Lysosome-targeted chemotherapeutics: Anticancer mechanism of N-heterocyclic carbene iridium(III) complex. J Inorg Biochem. 2020 Mar 19;207:111063 Authors: Zhang J, Liu J, Liu X, Liu B, Song S, He X, Che C, Si M, Yang G, Liu Z Abstract N-heterocyclic carbenes-modified half-sandwich iridium(III) complex [(η5-C5Me4C6H4C6H5)Ir(C^C)Cl]PF6 (C1) (where C^C is a N-heterocyclic carbene ligand) can effectively prevent the proliferation of human cervical cancer cells. Here, this study aims to investigate the in-deep anticancer effects of this complex on non-small cell lung cancer cells and explore the underlying molecular mechanism.

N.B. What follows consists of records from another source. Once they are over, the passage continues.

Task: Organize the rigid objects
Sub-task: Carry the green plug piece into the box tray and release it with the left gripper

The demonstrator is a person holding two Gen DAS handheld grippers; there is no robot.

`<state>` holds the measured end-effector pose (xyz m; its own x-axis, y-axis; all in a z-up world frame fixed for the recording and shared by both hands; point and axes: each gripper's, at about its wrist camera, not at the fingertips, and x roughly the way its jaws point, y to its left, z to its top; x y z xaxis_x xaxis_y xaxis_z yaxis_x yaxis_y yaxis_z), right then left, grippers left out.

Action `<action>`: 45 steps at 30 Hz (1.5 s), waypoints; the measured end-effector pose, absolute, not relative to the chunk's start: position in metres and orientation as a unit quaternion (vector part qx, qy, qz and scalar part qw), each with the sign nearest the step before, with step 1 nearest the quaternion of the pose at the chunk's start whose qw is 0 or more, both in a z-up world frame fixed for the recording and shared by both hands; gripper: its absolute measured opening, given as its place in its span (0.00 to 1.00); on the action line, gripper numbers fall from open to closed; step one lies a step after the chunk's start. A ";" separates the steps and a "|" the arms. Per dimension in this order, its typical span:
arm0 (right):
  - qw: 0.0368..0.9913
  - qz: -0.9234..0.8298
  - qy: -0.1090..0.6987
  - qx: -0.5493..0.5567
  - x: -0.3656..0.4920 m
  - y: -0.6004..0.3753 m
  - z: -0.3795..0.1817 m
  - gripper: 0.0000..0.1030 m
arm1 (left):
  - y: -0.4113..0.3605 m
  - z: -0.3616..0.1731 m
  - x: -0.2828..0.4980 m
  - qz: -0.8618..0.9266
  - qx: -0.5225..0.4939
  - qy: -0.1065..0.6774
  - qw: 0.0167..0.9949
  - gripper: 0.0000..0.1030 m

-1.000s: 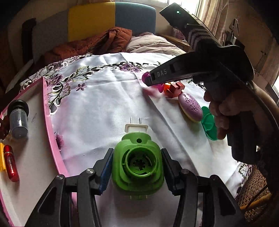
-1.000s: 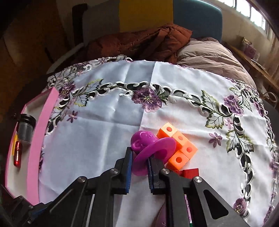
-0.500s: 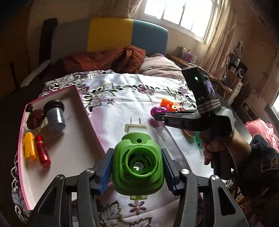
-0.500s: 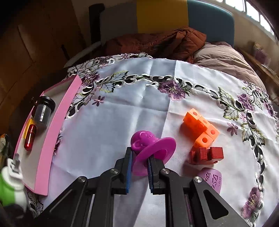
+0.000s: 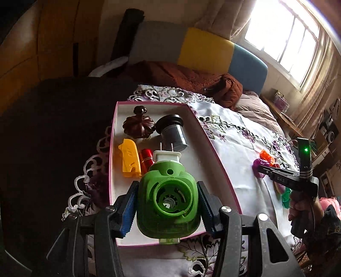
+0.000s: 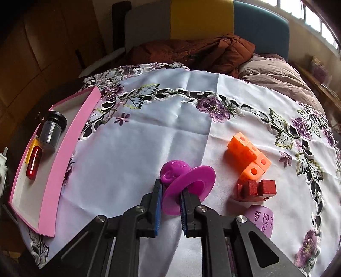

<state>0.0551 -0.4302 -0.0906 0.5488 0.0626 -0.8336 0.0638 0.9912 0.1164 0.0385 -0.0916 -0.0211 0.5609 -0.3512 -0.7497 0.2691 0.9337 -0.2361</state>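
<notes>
Between the jaws of the left gripper [image 5: 167, 207] a green plug-in device [image 5: 168, 200] is gripped by its sides, its white two-pin plug pointing away from the camera. It is held above the near part of a pink-rimmed box [image 5: 215, 157], which lies at the left edge of a white embroidered tablecloth [image 5: 240, 149] spread over the table. Farther inside the box, a yellow plastic piece [image 5: 129, 158] and a red cylinder [image 5: 146, 157] are seen side by side, partly hidden behind the device. Beyond them a grey canister with a black cap [image 5: 173, 132] lies tilted, and at the far end a dark brown pumpkin-shaped piece [image 5: 138, 125] rests near the corner.

Over the middle of the cloth, in the right wrist view, the right gripper [image 6: 170, 204] is clamped on the brim of a purple hat-shaped toy [image 6: 187, 183], which is carried tilted. To its right a lilac egg-shaped piece [image 6: 261, 219] lies nearest, then a dark red block [image 6: 259, 188], then a chain of orange cubes [image 6: 248, 156] farther out, the last two close together. A hand [image 5: 298, 207] is seen on the right gripper's grip in the left wrist view. Past the cloth, a rust-brown jacket [image 6: 191, 52] is heaped against a grey, yellow and blue backrest [image 6: 202, 20].
</notes>
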 end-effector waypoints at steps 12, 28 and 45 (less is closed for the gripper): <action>0.878 0.000 0.475 0.067 0.055 -0.430 -0.091 0.14 | -0.137 -0.042 0.060 -0.205 -0.031 0.456 0.866 0.51; 0.878 0.000 0.475 0.064 0.056 -0.428 -0.092 0.14 | -0.154 -0.063 0.086 -0.181 -0.022 0.472 0.863 0.52; 0.880 -0.001 0.472 0.052 0.056 -0.419 -0.091 0.14 | -0.119 -0.029 0.048 -0.130 -0.012 0.440 0.889 0.52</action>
<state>0.0561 -0.4193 -0.0908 0.5543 0.0470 -0.8310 0.0513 0.9946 0.0905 0.0476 -0.1190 -0.0290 0.5793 -0.2423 -0.7783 0.2210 0.9657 -0.1362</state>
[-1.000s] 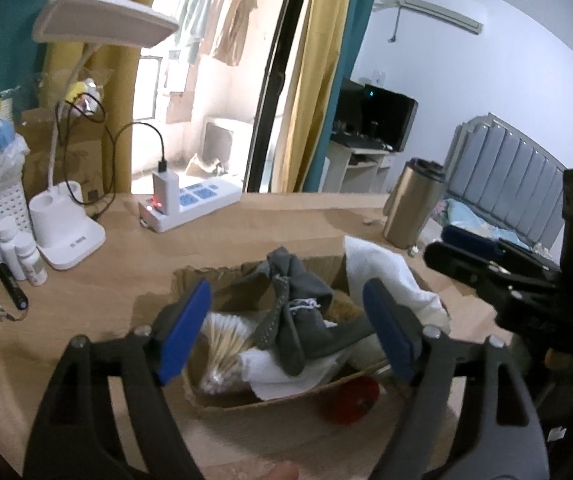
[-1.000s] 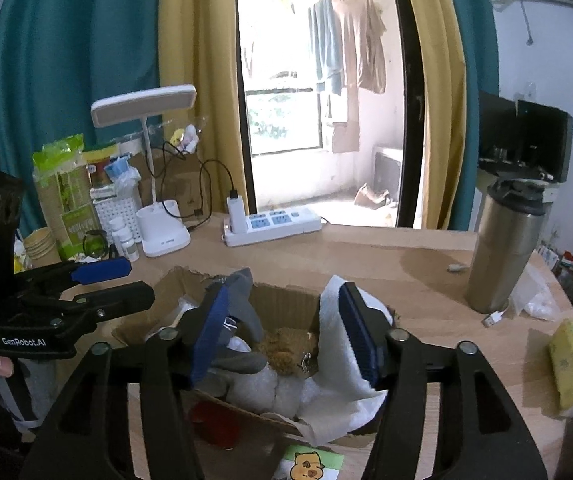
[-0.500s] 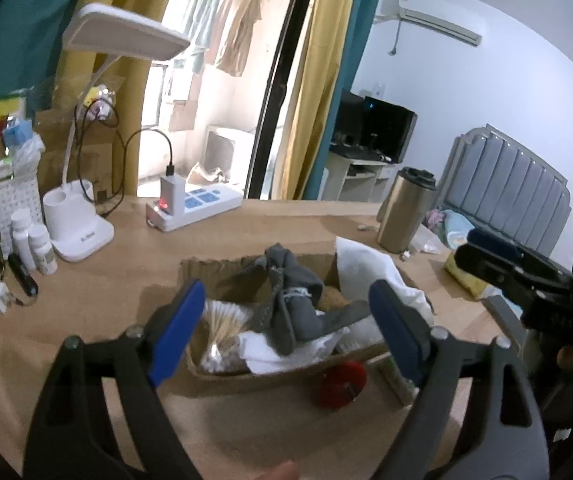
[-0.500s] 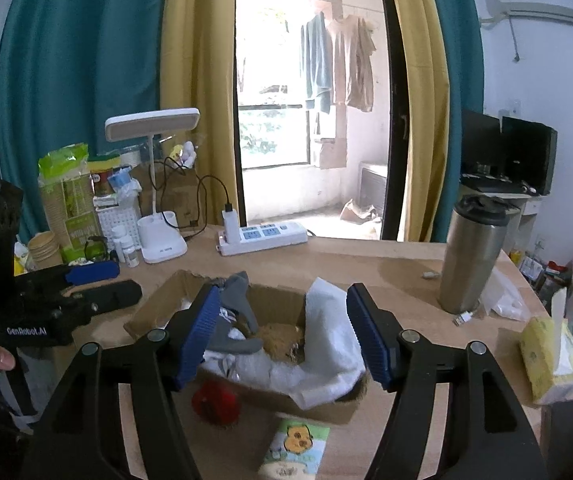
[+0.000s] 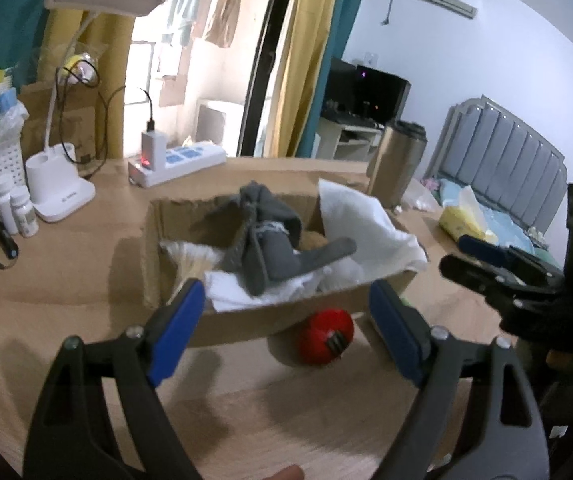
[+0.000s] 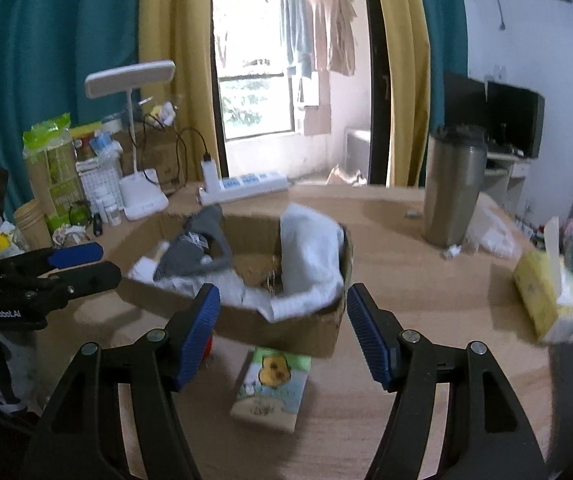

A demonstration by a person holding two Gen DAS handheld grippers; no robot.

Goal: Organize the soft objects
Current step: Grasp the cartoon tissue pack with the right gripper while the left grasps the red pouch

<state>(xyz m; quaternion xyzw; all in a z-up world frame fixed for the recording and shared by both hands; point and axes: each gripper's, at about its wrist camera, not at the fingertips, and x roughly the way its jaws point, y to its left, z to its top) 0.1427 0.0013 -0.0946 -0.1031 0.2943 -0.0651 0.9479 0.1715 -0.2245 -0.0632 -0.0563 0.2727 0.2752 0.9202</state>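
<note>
Both tools hang over the near edge of the bench [image 6: 426,280], aimed at the cardboard box [image 5: 246,320], nothing between either pair of jaws. Left tool [image 5: 286,328] gapes wide, empty. Right tool [image 6: 282,336] also empty, its jaws have just been opening.

Soft stuff sits piled in the box: grey cloth [image 5: 270,240] draped on top in the middle, white towel [image 6: 310,256] slumped over the right-hand wall, more white fabric underneath. Looks dumped in, not folded, so sorting is likely barely begun.

Outside the box, touching or just beside its near wall: red ball [image 5: 326,340] and a tissue pack [image 6: 270,388] flat on the bench. Probably strays to be gathered. Yellow tissue bag [image 6: 546,292] lies well apart to the right, near the steel tumbler [image 6: 452,184].
</note>
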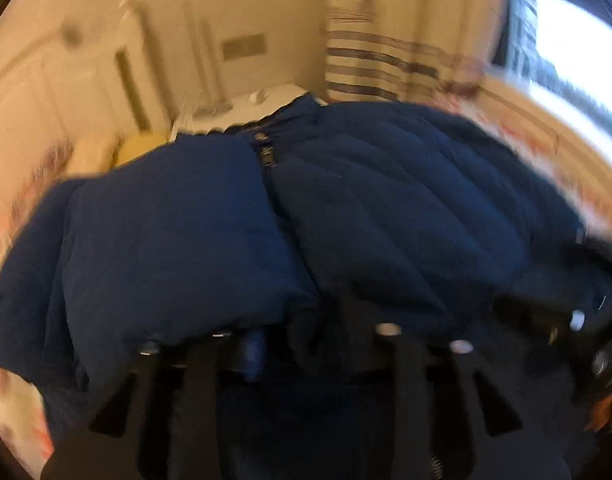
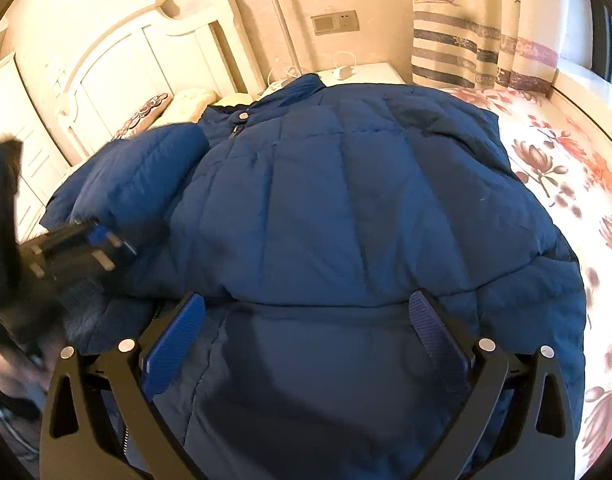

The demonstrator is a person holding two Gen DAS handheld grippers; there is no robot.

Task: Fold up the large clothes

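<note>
A navy blue puffer jacket [image 2: 345, 200] lies front up on the bed, collar and zip [image 1: 266, 156] pointing toward the headboard. One sleeve [image 1: 166, 240] is folded across the chest on the left. My right gripper [image 2: 306, 312] stands open over the hem, with its blue pads [image 2: 174, 344] wide apart and only flat fabric beneath them. My left gripper [image 2: 114, 252] hovers at the jacket's left side, blurred. In its own view the left gripper [image 1: 317, 344] shows dark fingers standing apart above the lower edge, and I see nothing pinched between them.
A floral bed sheet [image 2: 565, 168] spreads out to the right of the jacket. Behind it are a white headboard [image 2: 146, 60], pillows [image 2: 194, 100], a white nightstand [image 2: 365, 70] with a charger, a striped curtain [image 2: 465, 48] and a bright window [image 1: 577, 60].
</note>
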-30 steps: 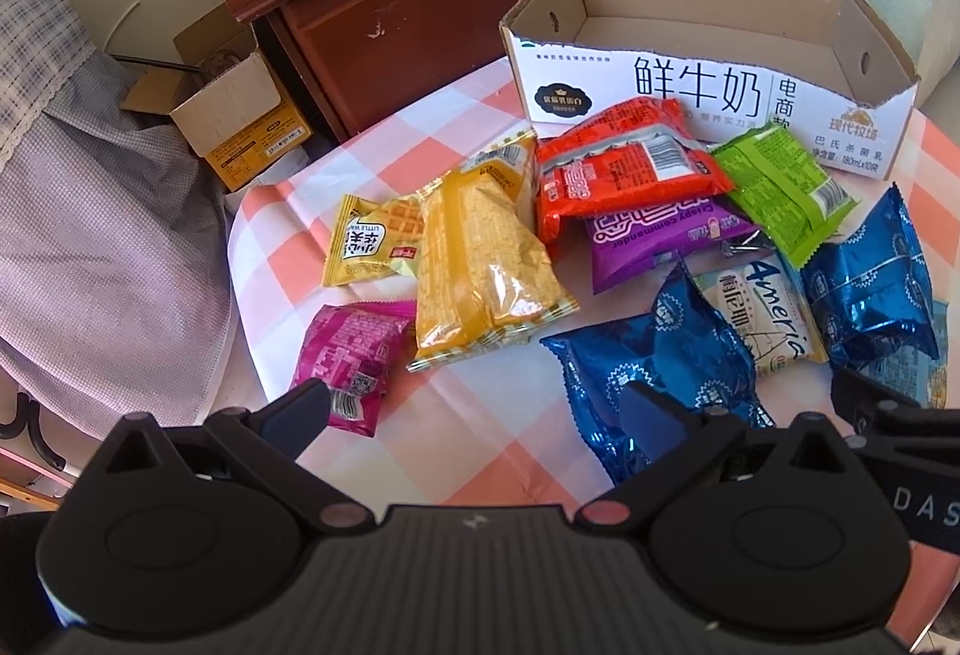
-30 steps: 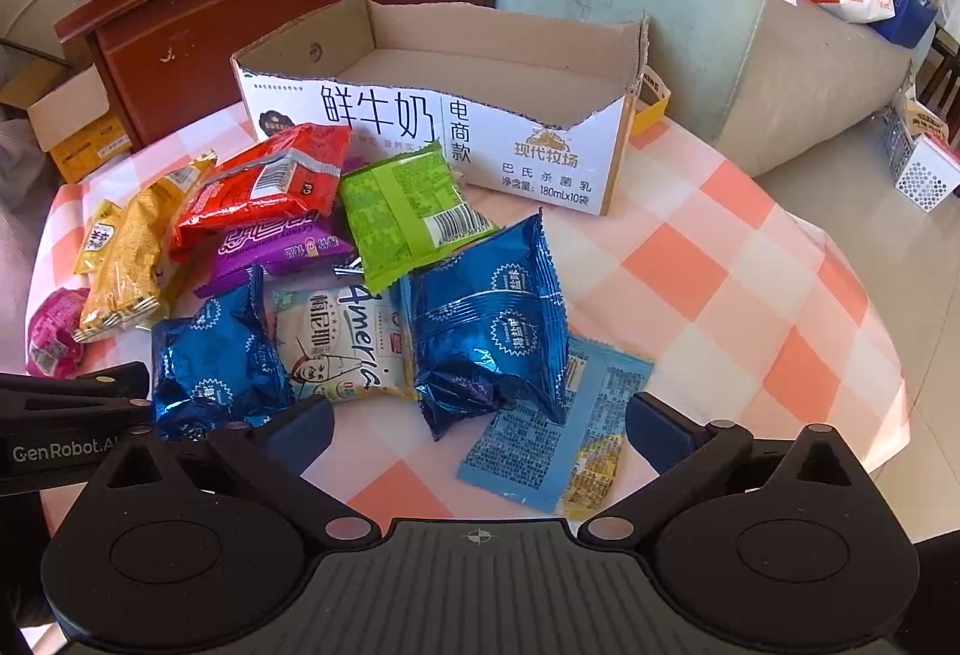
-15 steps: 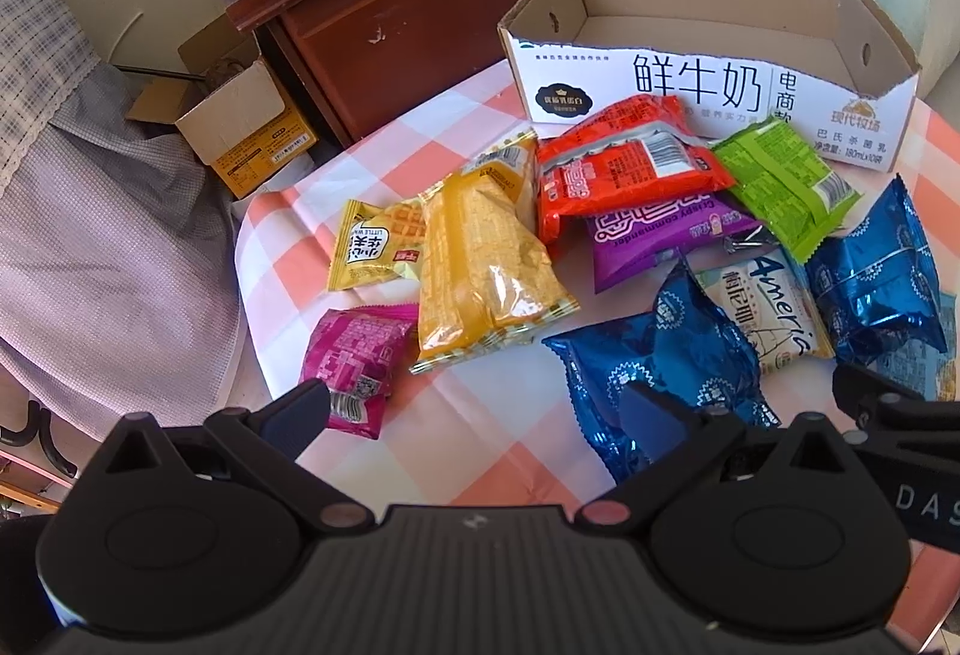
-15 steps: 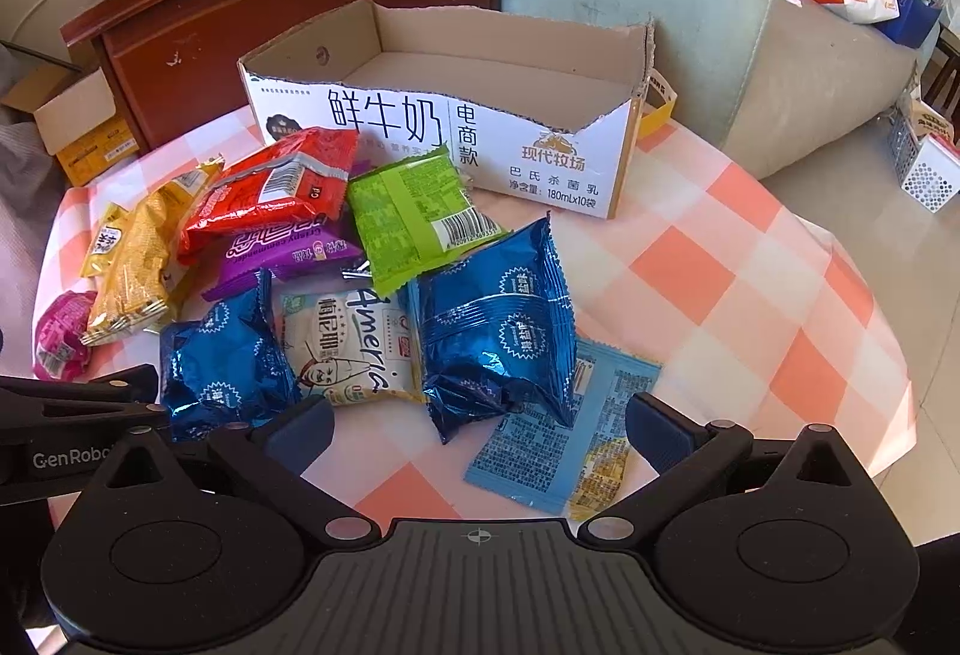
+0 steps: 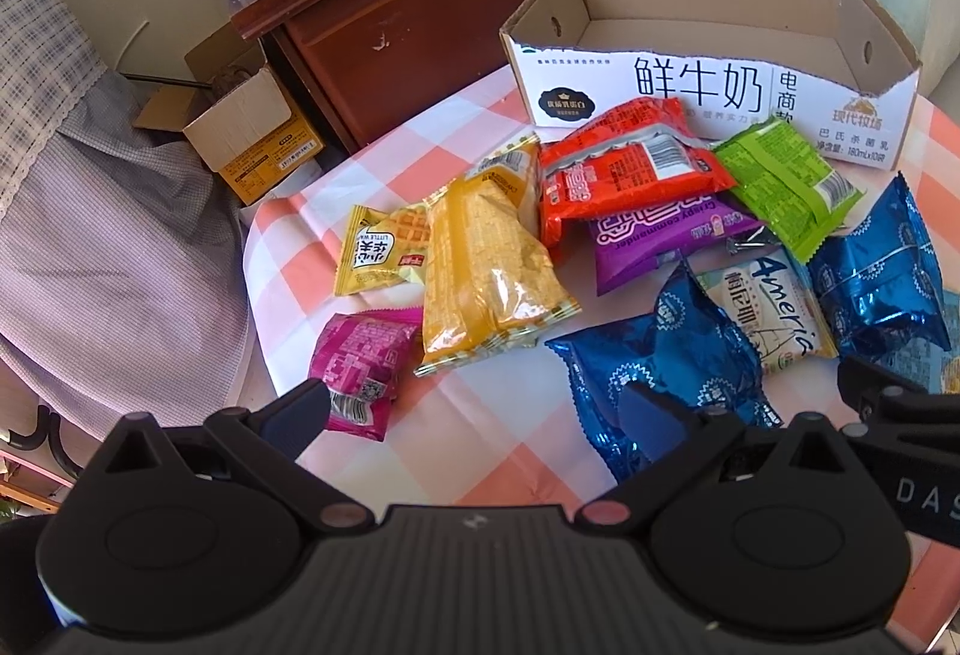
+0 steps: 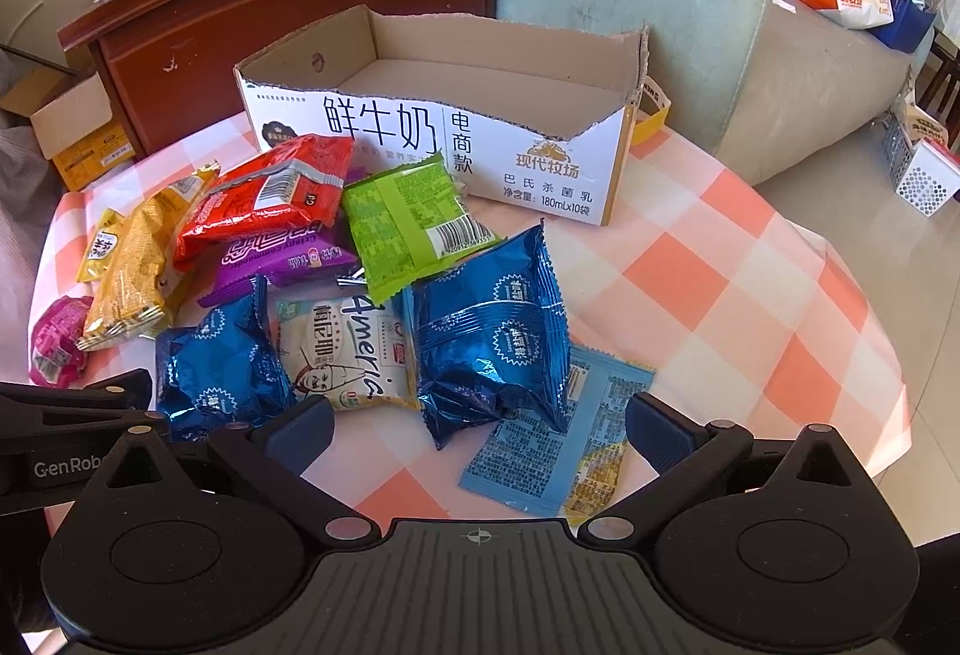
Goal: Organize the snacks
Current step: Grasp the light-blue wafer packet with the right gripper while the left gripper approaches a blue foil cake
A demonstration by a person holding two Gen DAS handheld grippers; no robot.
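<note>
Round table [image 6: 750, 295], pink-and-white check cloth. Cut-down milk carton [image 6: 540, 175] stands open at the far side, nothing visible inside. Packets lie in front of it: red [image 6: 270, 202] resting on purple [image 6: 276, 259], green [image 6: 408, 223] leaning across beside them, two blue foil bags [image 6: 492, 331] [image 6: 216, 367] either side of a white packet [image 6: 348, 349], a flat light-blue sachet [image 6: 558, 445] partly under the right-hand blue bag. At the left edge: clear yellow wafer bag [image 5: 486, 277], small yellow waffle packet [image 5: 384, 250], magenta packet [image 5: 360, 361].
</note>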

MTT (3-(4,5-dimethylthiazol-2-yl)-2,5-diphenyltetrazolium bromide) assay showed that iridium(III) complex had potent cytotoxicity studies towards non-small cell lung cancer cells (A549), human lung squamous cells (L78), human cervical cancer cells (Hela) and human bronchial epithelial cells (BEAS-2B). Colocalization and cellular uptake studies were analyzed by confocal microscopy. Notably, C1 targeted lysosomes and entered the cancer cells partially through an energy-dependent pathway, inducing the release of cathepsins and other proteins. These proteins regulated lysosomal-mitochondrial dysfunction, thus leading to the release of cytochrome c (cyt c), which amplified apoptotic signals by activating many downstream pathways such as caspase pathways to promote cell apoptosis. The results showed that the inhibitory m...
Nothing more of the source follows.